A cura dell’Avvocato Giovanni Meliadò e dell’Avvocato Vincenzo Campellone
Studio Legale Meliadò
La Corte di Cassazione, con l’ordinanza n. 27353 depositata il 22 ottobre 2024, ha ribadito un principio fondamentale in materia di responsabilità medica: in presenza di postumi permanenti, il giudice può accertare in via presuntiva la perdita patrimoniale subita dalla vittima e liquidare il relativo danno secondo criteri di equità. Questo orientamento trova applicazione anche nei casi in cui il danneggiato sia un minore.
La vicenda oggetto del giudizio riguarda il ricorso di una donna, la cui nascita è stata segnata da un grave errore medico da parte del personale sanitario dell’Asl di Reggio Calabria. Durante il parto, una condotta negligente ha causato alla donna un danno biologico permanente pari al 25%, che includeva un grave deficit nello sviluppo dell’arto sinistro e una anisometria miopica dell’occhio sinistro.
Nel giudizio di primo grado ed in appello, i giudici avevano riconosciuto un risarcimento pari a 220.000 euro per il solo danno biologico, ma avevano respinto la richiesta di risarcimento per il danno patrimoniale da perdita di capacità lavorativa. Secondo i giudici di merito, «trattandosi di un minore non percettore di reddito», non era possibile superare «un’incertezza sulla qualificazione e quantificazione delle varie voci di danno se non con una prova particolarmente rigorosa». La sola esistenza di postumi invalidanti non era stata ritenuta sufficiente per presumere una perdita futura di guadagno: spettava al danneggiato dimostrare, «anche presuntivamente, che il danno alla salute gli [aveva] precluso l’accesso a situazioni di studio o di lavoro tali che, se realizzate, avrebbero fornito anche soltanto la possibilità di maggiori guadagni».

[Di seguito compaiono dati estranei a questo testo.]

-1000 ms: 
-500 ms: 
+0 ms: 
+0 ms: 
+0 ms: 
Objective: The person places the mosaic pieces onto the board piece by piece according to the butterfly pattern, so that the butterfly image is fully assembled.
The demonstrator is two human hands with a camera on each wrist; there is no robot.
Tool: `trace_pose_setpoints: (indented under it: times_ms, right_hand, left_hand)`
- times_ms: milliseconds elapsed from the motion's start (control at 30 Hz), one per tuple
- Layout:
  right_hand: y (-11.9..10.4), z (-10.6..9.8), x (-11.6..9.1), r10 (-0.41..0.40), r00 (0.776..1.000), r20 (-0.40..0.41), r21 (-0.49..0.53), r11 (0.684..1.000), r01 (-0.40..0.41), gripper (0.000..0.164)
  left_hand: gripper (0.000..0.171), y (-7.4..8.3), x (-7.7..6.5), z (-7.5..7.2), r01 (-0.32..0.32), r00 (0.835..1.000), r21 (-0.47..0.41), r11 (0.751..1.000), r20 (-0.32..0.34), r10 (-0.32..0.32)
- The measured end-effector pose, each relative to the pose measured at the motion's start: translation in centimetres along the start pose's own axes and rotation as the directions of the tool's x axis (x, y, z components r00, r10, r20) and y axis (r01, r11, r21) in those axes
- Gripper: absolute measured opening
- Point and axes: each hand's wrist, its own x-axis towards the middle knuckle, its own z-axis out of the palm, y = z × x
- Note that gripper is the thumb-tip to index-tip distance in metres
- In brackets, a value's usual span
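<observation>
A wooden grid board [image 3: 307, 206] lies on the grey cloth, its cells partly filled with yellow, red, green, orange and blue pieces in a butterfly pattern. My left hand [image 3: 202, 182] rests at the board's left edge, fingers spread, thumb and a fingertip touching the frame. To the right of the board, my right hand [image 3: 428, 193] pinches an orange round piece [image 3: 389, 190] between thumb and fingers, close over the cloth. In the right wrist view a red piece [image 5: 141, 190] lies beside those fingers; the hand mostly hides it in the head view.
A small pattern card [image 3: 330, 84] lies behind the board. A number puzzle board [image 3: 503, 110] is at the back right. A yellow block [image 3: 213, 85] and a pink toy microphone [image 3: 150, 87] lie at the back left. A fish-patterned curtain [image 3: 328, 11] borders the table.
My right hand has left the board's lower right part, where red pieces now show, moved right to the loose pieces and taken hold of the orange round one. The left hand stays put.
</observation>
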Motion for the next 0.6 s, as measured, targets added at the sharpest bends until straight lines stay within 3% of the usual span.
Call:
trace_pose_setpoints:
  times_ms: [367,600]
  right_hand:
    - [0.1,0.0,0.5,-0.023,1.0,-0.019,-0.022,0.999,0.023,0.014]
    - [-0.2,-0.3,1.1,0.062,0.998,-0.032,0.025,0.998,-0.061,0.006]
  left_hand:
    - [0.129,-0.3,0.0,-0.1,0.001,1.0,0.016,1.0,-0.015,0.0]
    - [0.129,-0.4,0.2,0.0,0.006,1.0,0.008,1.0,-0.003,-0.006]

I giudici di merito avevano inoltre sottolineato che, oltre ai meri rilievi peritali secondo cui alla ragazza «piaceva studiare», non erano emerse prove di particolari “inclinazioni o aspirazioni lavorative” della danneggiata, né erano stati dimostrati obiettivi professionali specifici dei suoi genitori che avrebbero potuto influenzarla. Non era stato dedotto né provato, inoltre, alcun impedimento concreto allo svolgimento di uno specifico lavoro futuro.
Questa impostazione è stata radicalmente ribaltata dalla Terza Sezione Civile della Corte di Cassazione. Secondo la Suprema Corte, il caso in esame presenta una «invalidità permanente nella elevata misura del 25%», e le conclusioni dei giudici di merito mostrano «una sostanziale obliterazione del forte rilievo indiziario che occorre invece attribuire, anche sul versante del danno reddituale, al primo dato, e dà in effetti riscontro ai denunciati vizi motivazionali e di violazione di legge».
La Cassazione ha richiamato il consolidato principio secondo cui, nei casi di elevata invalidità permanente, è «altamente probabile, se non addirittura certa, la menomazione della capacità lavorativa ed il danno che necessariamente da essa consegue». In tali circostanze, «il giudice può procedere all’accertamento presuntivo della predetta perdita patrimoniale, liquidando questa specifica voce di danno con criteri equitativi». Inoltre, «la liquidazione di detto danno può avvenire attraverso il ricorso alla prova presuntiva, allorché possa ritenersi ragionevolmente probabile che in futuro la vittima percepirà un reddito inferiore a quello che avrebbe altrimenti conseguito in assenza dell’infortunio».
Richiamando un precedente del 2018 (Cass. n. 11750/2018), la Suprema Corte ha evidenziato che, in situazioni analoghe, «il danno da riduzione della capacità di guadagno subìto da un minore in età scolare, in conseguenza della lesione dell’integrità psico-fisica, può essere valutato attraverso il ricorso alla prova presuntiva». Tale valutazione deve tenere conto «delle condizioni economico-sociali del danneggiato e della sua famiglia e di ogni altra circostanza del caso concreto» e procedere alla sua quantificazione secondo criteri equitativi.
In conclusione, la Suprema Corte ha criticato duramente l’approccio adottato dalla Corte d’Appello, che aveva preteso una prova rigorosa della compromissione della capacità di guadagno da parte di una persona ancora in età non lavorativa. Secondo l’ordinanza, questa impostazione ha «imposto «un onere di dimostrazione eccessivamente difficoltoso» alla danneggiata, trascurando «il rilevantissimo valore presuntivo del danno biologico accertato in misura rilevante rispetto al presumibile danno alla capacità lavorativa».